A blank text box staring back at you on a monitor that is older than half of the blogging population. (okay, well maybe most of the blogging population is over twenty years old, but I bet their monitors aren’t twenty years old.) The reason behind decades spanning Apple computer hardware setup? One dead backlighting system on my laptop. So I’ve attached the S-Video Composite dongle to the iBook and wired the composite out into the Apple IIc Color Monitor input. Standards are great things!

For better or worse recent events have induced me into examining my own feelings and actions during January 2002. There is someone, soon to be related to me, who reminds me a whole lot of myself during that time. I was utterly infatuated and enamored with Shawn at that time, to my detriment. I’d pay anything to repeat that time again. I’d pay anything to have that time erased from my memory a la Eternal Sunshine of the Spotless Mind.
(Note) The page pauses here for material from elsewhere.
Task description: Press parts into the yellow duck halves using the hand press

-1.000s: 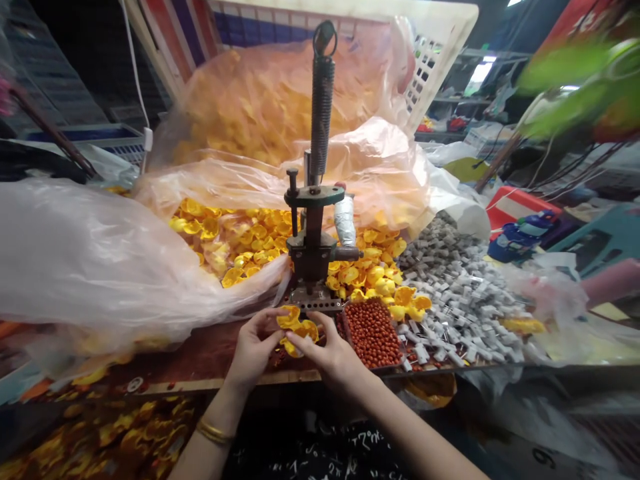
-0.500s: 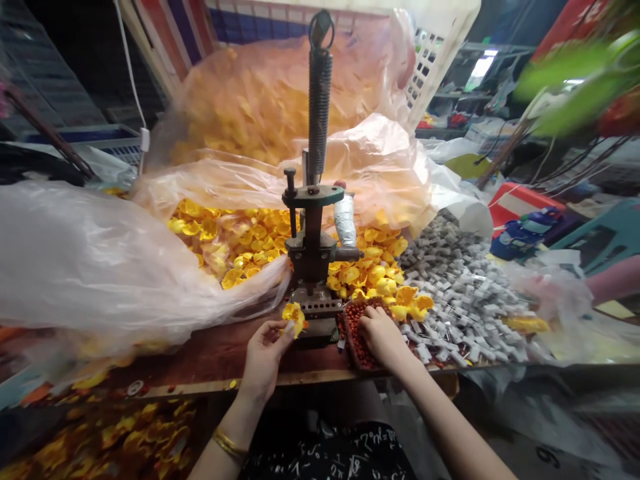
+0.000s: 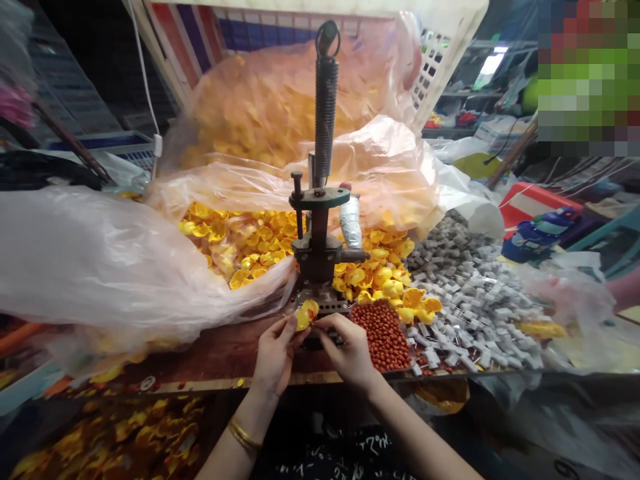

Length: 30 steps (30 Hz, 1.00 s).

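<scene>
Nearest: left hand (image 3: 275, 357), fingers clamped on a yellow plastic shell (image 3: 305, 316), thumb over its lower left edge. Shell is held up off the worktop (image 3: 220, 355), between the two sets of fingers. Right hand (image 3: 351, 352) at the shell's lower right edge, thumb and forefinger bent in toward it; whether they grip a small piece there, cannot tell. Step in hand looks like fine fingertip work on the shell's rim. To do it well, I'd say: left pinch firm but light, since the wall looks thin and could flex; left side steady, right side doing the moving; both hands low over the worktop so a slipped part drops close. Just right of the right fingers, red-brown beads (image 3: 383, 337) in a shallow tray (image 3: 413, 363); best to clear its rim with the forearm. Just beyond the fingertips, base of a hand press (image 3: 318, 263); leave knuckle room. Past it, loose yellow shells (image 3: 260, 243) heaped; farther right of the fingers, grey plastic blocks (image 3: 463, 300), some with metal pins. Farthest, a filled plastic bag (image 3: 260, 107) against a white crate (image 3: 457, 40).
</scene>
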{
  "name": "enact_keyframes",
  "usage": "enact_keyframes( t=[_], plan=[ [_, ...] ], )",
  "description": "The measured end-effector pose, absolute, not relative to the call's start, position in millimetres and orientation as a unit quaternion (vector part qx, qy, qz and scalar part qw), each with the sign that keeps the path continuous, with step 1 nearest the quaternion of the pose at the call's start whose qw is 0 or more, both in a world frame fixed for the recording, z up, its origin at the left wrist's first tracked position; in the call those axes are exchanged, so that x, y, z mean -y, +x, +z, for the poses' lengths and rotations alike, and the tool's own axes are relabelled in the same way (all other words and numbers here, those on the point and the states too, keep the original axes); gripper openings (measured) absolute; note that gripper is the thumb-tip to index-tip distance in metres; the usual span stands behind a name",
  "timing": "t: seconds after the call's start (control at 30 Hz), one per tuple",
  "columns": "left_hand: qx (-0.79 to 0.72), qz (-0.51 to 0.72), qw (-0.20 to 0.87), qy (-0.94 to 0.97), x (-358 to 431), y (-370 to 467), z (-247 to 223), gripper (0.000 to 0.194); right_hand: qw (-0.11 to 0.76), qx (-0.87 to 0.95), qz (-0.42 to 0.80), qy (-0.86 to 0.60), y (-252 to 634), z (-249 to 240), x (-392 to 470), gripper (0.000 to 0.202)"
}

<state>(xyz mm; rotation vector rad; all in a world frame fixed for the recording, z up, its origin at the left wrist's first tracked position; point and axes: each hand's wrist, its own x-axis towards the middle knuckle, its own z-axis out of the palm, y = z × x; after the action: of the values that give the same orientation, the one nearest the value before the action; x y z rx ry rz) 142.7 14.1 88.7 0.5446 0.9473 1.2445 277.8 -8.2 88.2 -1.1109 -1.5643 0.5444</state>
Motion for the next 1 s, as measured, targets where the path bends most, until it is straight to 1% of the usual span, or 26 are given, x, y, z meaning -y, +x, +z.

I’m still conflicted and confused about the whole thing. I’ve more or less packaged the whole thing up and pitched it firmly into the unmutable, confusing past. I’ve purposefully tried not to integrate it, not to understand it, not to belabor over it, not to utilize it.


I’ve also since then learned to trust my gut. I’ve made a recent decision, one which I know will not be forgotten by anyone in my family for a long, long, long time. In my mind I’ve tried to justify it, and I’m about 75% there, but given the situation 75% isn’t good enough.

Life isn’t a philosophy class. I’d never attempt to make anything in a philosophy class fly with only 75% of it supported.